# pando-computing

Pando is a decentralized computing commandline tool that enables a stream of
values to be processed collaboratively by volunteers on the web.

Processing happens on volunteer processes in a web browser on the same and on
other machines.  Volunteers may join at any time and will be given newer jobs
as long as they stay available.  They may stop before finishing a given job in
which case the incomplete job will be transparently reassigned to another
volunteer. Results are produced on the standard output in the same order as
their input values, making it convenient to pipe to other unix tools.

However, volunteers should be collaborative. If they produce a result it is
assumed that it is correct with regard to the code provided. No attempt is made
to invalidate results produced by malicious volunteers. Use at your own risks.
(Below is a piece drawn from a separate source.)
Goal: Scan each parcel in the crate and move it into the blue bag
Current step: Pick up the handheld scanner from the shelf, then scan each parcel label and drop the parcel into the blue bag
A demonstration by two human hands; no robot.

More detail and worked out examples are available in the [handbook](https://github.com/elavoie/pando-handbook).
Detailed explanations of the motivation, design, and experiments are available in the following publications:
* [Personal Volunteer Computing](https://arxiv.org/abs/1804.01482)
* [Pando: Personal Volunteer Computing in Browsers](https://arxiv.org/abs/1803.08426)
* [Genet: A Quickly Scalable Fat-Tree Overlay for Personal Volunteer Computing using WebRTC](https://arxiv.org/abs/1904.11402) 

# Install 

    npm install -g pando-computing

# Example

    git clone git@github.com:elavoie/pando-computing
    cd pando-computing
    npm install        # To install examples/square.js dependencies
    pando examples/square.js 1 2 3 4 5 6 7 8 9 10
    open http://localhost:5000

## Infinite stream

    cd pando-computing
    test/count | pando examples/square.js --stdin

## Separate server

    npm install -g pando-server
    pando-server

    # Separate process
    test/count | pando examples/square.js --host='localhost:5000'

# Usage

    usage: pando MODULE [OPTIONS] ITEM1, ITEM2, ...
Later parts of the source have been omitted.